Duplicate URI prefixes error during sssom parse
ehartley opened this issue · 1 comments
sssom parse
gives a Duplicate URI prefixes
error when there are overlapping uri expansions with different prefixes between an input metadata.yml
file and the default prefixes when using the -C merged
option.
For both version 0.3.36 and 0.3.39, running:
sssom parse -I obographs-json -m config/metadata.yml -C merged -F IAO:0100001 -F oboInOwl:consider tmp/obsolete.json -o reports/obsolete.sssom.tsv
produces this error:
Traceback (most recent call last):
File "/usr/local/bin/sssom", line 8, in <module>
sys.exit(main())
File "/usr/local/lib/python3.10/dist-packages/click/core.py", line 1157, in __call__
return self.main(*args, **kwargs)
File "/usr/local/lib/python3.10/dist-packages/click/core.py", line 1078, in main
rv = self.invoke(ctx)
File "/usr/local/lib/python3.10/dist-packages/click/core.py", line 1688, in invoke
return _process_result(sub_ctx.command.invoke(sub_ctx))
File "/usr/local/lib/python3.10/dist-packages/click/core.py", line 1434, in invoke
return ctx.invoke(self.callback, **ctx.params)

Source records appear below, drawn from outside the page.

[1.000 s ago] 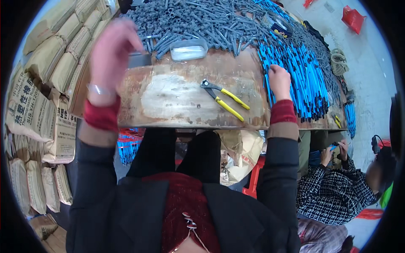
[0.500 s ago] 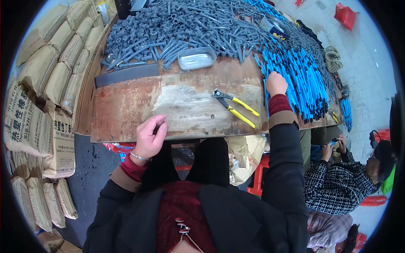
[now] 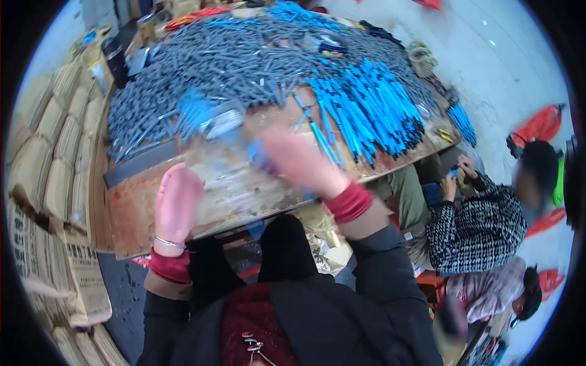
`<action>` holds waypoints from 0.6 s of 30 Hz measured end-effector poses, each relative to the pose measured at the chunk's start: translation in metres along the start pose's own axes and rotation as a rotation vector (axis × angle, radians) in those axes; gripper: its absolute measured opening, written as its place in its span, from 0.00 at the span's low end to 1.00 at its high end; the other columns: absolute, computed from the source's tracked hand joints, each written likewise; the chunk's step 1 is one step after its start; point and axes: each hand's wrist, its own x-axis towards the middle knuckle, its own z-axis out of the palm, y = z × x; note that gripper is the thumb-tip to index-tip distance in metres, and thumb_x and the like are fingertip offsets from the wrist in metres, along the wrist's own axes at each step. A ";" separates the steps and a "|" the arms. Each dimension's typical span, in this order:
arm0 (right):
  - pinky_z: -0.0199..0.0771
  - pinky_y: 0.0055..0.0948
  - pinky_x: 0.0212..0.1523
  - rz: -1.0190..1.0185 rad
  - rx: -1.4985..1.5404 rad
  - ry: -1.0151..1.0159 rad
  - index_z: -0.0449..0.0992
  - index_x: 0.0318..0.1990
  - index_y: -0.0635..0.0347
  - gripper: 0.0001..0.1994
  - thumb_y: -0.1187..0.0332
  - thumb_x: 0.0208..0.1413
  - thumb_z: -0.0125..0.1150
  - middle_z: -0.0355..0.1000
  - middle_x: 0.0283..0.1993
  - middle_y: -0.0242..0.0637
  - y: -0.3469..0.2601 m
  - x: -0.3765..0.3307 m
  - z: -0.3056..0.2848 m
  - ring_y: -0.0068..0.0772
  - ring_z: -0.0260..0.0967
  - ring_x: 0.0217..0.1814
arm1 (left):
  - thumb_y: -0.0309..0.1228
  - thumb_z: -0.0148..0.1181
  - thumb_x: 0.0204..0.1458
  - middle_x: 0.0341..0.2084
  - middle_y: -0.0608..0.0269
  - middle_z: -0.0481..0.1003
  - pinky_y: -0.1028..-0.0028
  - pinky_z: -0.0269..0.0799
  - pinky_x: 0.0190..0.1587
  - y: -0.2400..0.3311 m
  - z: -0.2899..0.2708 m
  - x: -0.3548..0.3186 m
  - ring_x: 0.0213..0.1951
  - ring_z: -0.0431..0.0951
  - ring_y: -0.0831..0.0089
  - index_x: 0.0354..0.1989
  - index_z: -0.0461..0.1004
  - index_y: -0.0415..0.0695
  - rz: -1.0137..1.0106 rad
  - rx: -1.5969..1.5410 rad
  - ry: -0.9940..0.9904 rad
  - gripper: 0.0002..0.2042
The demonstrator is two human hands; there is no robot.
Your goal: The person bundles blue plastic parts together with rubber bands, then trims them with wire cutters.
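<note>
My right hand (image 3: 299,161) is over the middle of the worktable (image 3: 146,219), smeared by motion. A blurred blue stick (image 3: 259,157) shows at its fingers, and the hand is closed on it. At the left, near the table's front edge, my left hand (image 3: 177,201) is raised with its fingers stretched, holding nothing I can see. A small clear tray (image 3: 224,122) of thin metal pins lies beyond my hands, partly behind a blue smear. To the right is a pile of blue sticks with black ends (image 3: 372,110). The yellow-handled pliers are hidden from sight.
A large heap of grey plastic parts (image 3: 213,61) covers the far side. A grey strip (image 3: 140,163) lies at the left. Paper sacks (image 3: 46,165) are stacked beside the table. Another person (image 3: 476,226) sits at the right, both hands around a small object.
My right hand has left the blue pile and swung left over the table with a blue stick. My left hand has risen and its fingers have straightened. The whole view has turned.
</note>
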 end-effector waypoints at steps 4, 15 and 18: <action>0.68 0.39 0.29 -0.081 -0.331 0.004 0.66 0.35 0.64 0.05 0.74 0.51 0.51 0.66 0.27 0.47 0.013 -0.021 0.073 0.49 0.68 0.29 | 0.36 0.46 0.58 0.33 0.60 0.72 0.68 0.68 0.46 -0.003 0.029 0.009 0.39 0.73 0.68 0.43 0.68 0.40 -0.061 -0.245 -0.113 0.13; 0.67 0.41 0.28 -0.060 -0.319 0.371 0.67 0.36 0.64 0.05 0.74 0.52 0.51 0.68 0.26 0.48 0.020 -0.033 0.086 0.51 0.68 0.29 | 0.39 0.44 0.59 0.34 0.59 0.73 0.69 0.71 0.40 -0.017 0.026 -0.012 0.35 0.73 0.68 0.42 0.69 0.43 0.028 -0.126 -0.108 0.13; 0.67 0.40 0.28 -0.006 -0.221 0.331 0.68 0.36 0.65 0.05 0.75 0.52 0.51 0.68 0.26 0.48 0.018 -0.031 0.097 0.50 0.68 0.28 | 0.42 0.45 0.58 0.31 0.60 0.72 0.71 0.70 0.33 -0.011 0.008 -0.014 0.31 0.72 0.71 0.39 0.69 0.46 -0.259 -0.376 -0.064 0.13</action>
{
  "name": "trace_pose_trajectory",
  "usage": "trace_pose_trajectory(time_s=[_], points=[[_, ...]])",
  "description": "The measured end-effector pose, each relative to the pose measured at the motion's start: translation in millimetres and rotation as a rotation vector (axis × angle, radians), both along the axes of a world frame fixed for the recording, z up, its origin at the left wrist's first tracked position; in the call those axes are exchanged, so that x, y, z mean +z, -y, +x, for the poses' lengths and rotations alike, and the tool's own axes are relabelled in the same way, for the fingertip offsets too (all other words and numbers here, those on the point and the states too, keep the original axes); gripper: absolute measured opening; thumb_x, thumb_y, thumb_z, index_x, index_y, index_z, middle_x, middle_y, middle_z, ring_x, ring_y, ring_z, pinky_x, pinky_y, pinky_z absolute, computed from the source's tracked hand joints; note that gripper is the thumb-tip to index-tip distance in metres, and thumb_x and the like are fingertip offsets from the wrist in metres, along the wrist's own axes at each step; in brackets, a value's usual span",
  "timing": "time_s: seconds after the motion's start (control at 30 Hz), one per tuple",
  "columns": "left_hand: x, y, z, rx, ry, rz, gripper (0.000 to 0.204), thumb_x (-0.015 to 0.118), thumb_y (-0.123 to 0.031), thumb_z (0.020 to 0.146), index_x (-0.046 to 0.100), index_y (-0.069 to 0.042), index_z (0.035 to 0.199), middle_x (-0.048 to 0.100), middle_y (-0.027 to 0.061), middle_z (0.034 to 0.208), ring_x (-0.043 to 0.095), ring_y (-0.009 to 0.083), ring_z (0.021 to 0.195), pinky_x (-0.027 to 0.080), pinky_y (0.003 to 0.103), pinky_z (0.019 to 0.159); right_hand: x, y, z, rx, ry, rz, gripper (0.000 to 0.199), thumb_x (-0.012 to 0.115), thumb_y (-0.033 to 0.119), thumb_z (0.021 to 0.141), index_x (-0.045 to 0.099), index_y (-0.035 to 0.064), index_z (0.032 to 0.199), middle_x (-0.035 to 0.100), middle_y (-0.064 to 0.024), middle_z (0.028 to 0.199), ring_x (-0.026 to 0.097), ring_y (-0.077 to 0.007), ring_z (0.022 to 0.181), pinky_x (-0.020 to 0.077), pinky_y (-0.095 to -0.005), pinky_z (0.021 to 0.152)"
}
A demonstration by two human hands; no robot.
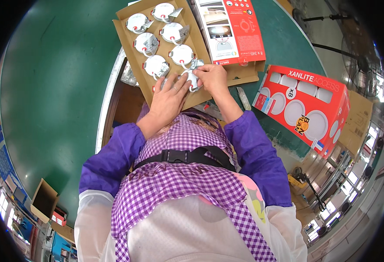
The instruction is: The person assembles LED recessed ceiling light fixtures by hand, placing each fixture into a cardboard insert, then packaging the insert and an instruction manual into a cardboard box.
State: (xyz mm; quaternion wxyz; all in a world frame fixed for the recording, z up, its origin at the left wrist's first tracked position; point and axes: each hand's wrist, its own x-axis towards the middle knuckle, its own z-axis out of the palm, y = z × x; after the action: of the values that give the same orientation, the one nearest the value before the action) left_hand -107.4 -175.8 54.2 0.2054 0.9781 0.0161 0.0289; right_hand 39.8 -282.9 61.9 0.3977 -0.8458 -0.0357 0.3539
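A shallow brown cardboard tray (pixel 128 41) holds several round white downlights (pixel 182 55) in two columns. Each has a short white cable with a red end, and some carry a silvery label or packet. At the near end of the tray, my left hand (pixel 169 97) lies with its fingers stretched over the last downlights, mostly covering one of them. From the right, my right hand (pixel 214 79) pinches the edge of the near right downlight (pixel 192 82) between thumb and fingers. Its exact fingertip contact is partly hidden.
Right of the tray, a red and white printed carton (pixel 247 37) lies against brown cardboard. A red retail box (pixel 303 107) with pictures of round lamps stands farther right. Both rest on a green tabletop (pixel 56 83). An open brown box (pixel 44 200) sits at the lower left.
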Motion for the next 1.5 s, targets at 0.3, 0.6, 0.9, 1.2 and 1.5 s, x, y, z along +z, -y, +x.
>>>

File "/usr/local/lib/python3.10/dist-packages/click/core.py", line 783, in invoke
return __callback(*args, **kwargs)
File "/usr/local/lib/python3.10/dist-packages/sssom/cli.py", line 215, in parse
parse_file(
File "/usr/local/lib/python3.10/dist-packages/sssom/io.py", line 93, in parse_file
mapping_predicates = get_list_of_predicate_iri(
File "/usr/local/lib/python3.10/dist-packages/sssom/io.py", line 192, in get_list_of_predicate_iri
p_iri = extract_iri(p, prefix_map)
File "/usr/local/lib/python3.10/dist-packages/sssom/io.py", line 210, in extract_iri
converter = Converter.from_prefix_map(prefix_map)
File "/usr/local/lib/python3.10/dist-packages/curies/api.py", line 551, in from_prefix_map
return cls(
File "/usr/local/lib/python3.10/dist-packages/curies/api.py", line 333, in __init__
raise DuplicateURIPrefixes(duplicate_uri_prefixes)
curies.api.DuplicateURIPrefixes: Duplicate URI prefixes:
http://id.nlm.nih.gov/mesh/:
prefix='MESH' uri_prefix='http://id.nlm.nih.gov/mesh/' prefix_synonyms=[] uri_prefix_synonyms=[]
prefix='mesh' uri_prefix='http://id.nlm.nih.gov/mesh/' prefix_synonyms=[] uri_prefix_synonyms=[]
http://uri.neuinfo.org/nif/nifstd/nlx_subcell_:
prefix='NIF_Subcellular' uri_prefix='http://uri.neuinfo.org/nif/nifstd/nlx_subcell_' prefix_synonyms=[] uri_prefix_synonyms=[]
prefix='nlx.sub' uri_prefix='http://uri.neuinfo.org/nif/nifstd/nlx_subcell_' prefix_synonyms=[] uri_prefix_synonyms=[]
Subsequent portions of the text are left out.